## [Exercise]
The expected output is the data below, restated word for word.

┏━━

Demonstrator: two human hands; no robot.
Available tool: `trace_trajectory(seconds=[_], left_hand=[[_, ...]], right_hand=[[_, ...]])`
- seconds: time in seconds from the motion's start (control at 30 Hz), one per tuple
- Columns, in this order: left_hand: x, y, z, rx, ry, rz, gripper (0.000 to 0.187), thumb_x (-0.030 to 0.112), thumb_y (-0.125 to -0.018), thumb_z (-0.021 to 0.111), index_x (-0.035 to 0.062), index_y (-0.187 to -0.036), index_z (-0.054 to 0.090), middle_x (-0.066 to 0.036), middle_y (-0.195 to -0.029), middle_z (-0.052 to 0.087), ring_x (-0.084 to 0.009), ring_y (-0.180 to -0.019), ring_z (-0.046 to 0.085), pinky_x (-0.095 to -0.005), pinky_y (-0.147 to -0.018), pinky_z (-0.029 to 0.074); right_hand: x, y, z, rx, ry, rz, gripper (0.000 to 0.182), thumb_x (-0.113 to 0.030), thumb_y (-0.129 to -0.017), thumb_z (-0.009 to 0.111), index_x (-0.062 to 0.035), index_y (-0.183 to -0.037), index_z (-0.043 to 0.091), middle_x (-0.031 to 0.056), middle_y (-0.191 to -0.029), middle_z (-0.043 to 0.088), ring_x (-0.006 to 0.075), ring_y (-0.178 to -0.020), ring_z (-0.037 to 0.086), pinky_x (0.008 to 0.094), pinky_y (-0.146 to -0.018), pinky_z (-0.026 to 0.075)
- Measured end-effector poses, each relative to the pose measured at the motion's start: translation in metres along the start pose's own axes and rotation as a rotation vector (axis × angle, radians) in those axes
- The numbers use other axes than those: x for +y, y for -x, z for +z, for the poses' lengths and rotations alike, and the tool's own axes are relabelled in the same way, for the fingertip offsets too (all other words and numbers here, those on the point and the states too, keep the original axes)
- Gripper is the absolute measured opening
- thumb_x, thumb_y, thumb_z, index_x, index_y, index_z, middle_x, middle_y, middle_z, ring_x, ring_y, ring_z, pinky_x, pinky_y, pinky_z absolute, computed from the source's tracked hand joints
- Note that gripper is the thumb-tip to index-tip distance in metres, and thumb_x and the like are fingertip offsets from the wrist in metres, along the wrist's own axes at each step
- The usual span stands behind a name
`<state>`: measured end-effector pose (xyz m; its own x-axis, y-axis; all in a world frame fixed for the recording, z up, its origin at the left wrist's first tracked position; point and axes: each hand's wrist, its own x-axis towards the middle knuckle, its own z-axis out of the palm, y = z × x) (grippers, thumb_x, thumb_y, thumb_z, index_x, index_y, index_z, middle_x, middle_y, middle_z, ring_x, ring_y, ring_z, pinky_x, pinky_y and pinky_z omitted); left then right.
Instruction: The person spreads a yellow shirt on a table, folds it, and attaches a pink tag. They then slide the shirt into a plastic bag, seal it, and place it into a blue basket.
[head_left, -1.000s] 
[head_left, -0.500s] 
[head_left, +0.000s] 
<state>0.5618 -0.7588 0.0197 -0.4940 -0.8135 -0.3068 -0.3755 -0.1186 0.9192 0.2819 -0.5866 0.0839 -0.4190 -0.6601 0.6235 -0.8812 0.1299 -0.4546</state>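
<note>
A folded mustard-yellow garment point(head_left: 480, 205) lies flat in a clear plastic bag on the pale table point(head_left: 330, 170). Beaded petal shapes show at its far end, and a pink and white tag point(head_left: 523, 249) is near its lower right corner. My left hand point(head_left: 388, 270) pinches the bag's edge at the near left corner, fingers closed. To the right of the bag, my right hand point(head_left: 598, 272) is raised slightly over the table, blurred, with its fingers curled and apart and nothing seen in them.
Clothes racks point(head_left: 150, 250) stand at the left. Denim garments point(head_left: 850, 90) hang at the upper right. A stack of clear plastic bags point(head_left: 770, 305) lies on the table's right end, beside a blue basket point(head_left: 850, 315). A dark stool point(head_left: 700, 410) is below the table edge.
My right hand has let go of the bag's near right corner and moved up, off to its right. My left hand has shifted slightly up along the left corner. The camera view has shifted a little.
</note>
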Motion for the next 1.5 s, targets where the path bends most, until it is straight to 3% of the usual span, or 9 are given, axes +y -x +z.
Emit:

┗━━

## [Output]
Demonstrator: two human hands; no robot.
Available tool: `trace_trajectory(seconds=[_], left_hand=[[_, ...]], right_hand=[[_, ...]])`
- seconds: time in seconds from the motion's start (control at 30 Hz), one per tuple
- Columns, in this order: left_hand: x, y, z, rx, ry, rz, gripper (0.000 to 0.187), thumb_x (-0.030 to 0.112), thumb_y (-0.125 to -0.018), thumb_z (-0.021 to 0.111), index_x (-0.035 to 0.062), index_y (-0.187 to -0.036), index_z (-0.054 to 0.090), middle_x (-0.066 to 0.036), middle_y (-0.195 to -0.029), middle_z (-0.052 to 0.087), ring_x (-0.084 to 0.009), ring_y (-0.180 to -0.019), ring_z (-0.046 to 0.085), pinky_x (-0.095 to -0.005), pinky_y (-0.147 to -0.018), pinky_z (-0.029 to 0.074); right_hand: x, y, z, rx, ry, rz, gripper (0.000 to 0.182), thumb_x (-0.113 to 0.030), thumb_y (-0.129 to -0.017), thumb_z (-0.009 to 0.111), index_x (-0.062 to 0.035), index_y (-0.183 to -0.037), index_z (-0.043 to 0.091), middle_x (-0.031 to 0.056), middle_y (-0.191 to -0.029), middle_z (-0.043 to 0.088), ring_x (-0.006 to 0.075), ring_y (-0.178 to -0.020), ring_z (-0.037 to 0.086), pinky_x (0.008 to 0.094), pinky_y (-0.146 to -0.018), pinky_z (-0.026 to 0.075)
- Measured end-effector poses, each relative to the pose measured at the motion's start: translation in metres along the start pose's own axes and rotation as a rotation vector (axis × angle, radians) in those axes
- The numbers use other axes than those: x for +y, y for -x, z for +z, for the poses' lengths and rotations alike, and the tool's own axes are relabelled in the same way, for the fingertip offsets too (all other words and numbers here, those on the point and the states too, keep the original axes)
- Gripper is the absolute measured opening
- thumb_x, thumb_y, thumb_z, index_x, index_y, index_z, middle_x, middle_y, middle_z, ring_x, ring_y, ring_z, pinky_x, pinky_y, pinky_z absolute, computed from the source's tracked hand joints
- Note that gripper is the thumb-tip to index-tip distance in metres, and thumb_x and the like are fingertip offsets from the wrist in metres, along the wrist's own axes at each step
- The usual span stands behind a name
`<state>`: measured end-effector pose (xyz m; its own x-axis, y-axis; all in a world frame fixed for the recording, z up, its origin at the left wrist's first tracked position; point and axes: each hand's wrist, its own x-axis towards the middle knuckle, its own z-axis out of the palm, y = z × x) (grippers, thumb_x, thumb_y, thumb_z, index_x, index_y, index_z, middle_x, middle_y, middle_z, ring_x, ring_y, ring_z, pinky_x, pinky_y and pinky_z omitted); left then right.
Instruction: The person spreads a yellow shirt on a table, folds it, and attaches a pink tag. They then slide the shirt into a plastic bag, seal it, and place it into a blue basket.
[head_left, -1.000s] 
[head_left, -0.500s] 
[head_left, +0.000s] 
<state>0.5618 -0.7588 0.0197 -0.4940 -0.8135 -0.3068 -0.3755 -0.1186 0.9192 0.2819 -0.5866 0.0839 -0.4190 -0.6601 0.6235 -0.8812 0.1299 -0.4546</state>
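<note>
A folded mustard-yellow garment point(head_left: 480, 205) lies flat in a clear plastic bag on the pale table point(head_left: 330, 170). Beaded petal shapes show at its far end, and a pink and white tag point(head_left: 523, 249) is near its lower right corner. My left hand point(head_left: 388, 270) pinches the bag's edge at the near left corner, fingers closed. To the right of the bag, my right hand point(head_left: 598, 272) is raised slightly over the table, blurred, with its fingers curled and apart and nothing seen in them.
Clothes racks point(head_left: 150, 250) stand at the left. Denim garments point(head_left: 850, 90) hang at the upper right. A stack of clear plastic bags point(head_left: 770, 305) lies on the table's right end, beside a blue basket point(head_left: 850, 315). A dark stool point(head_left: 700, 410) is below the table edge.
My right hand has let go of the bag's near right corner and moved up, off to its right. My left hand has shifted slightly up along the left corner. The camera view has shifted a little.
</note>
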Motion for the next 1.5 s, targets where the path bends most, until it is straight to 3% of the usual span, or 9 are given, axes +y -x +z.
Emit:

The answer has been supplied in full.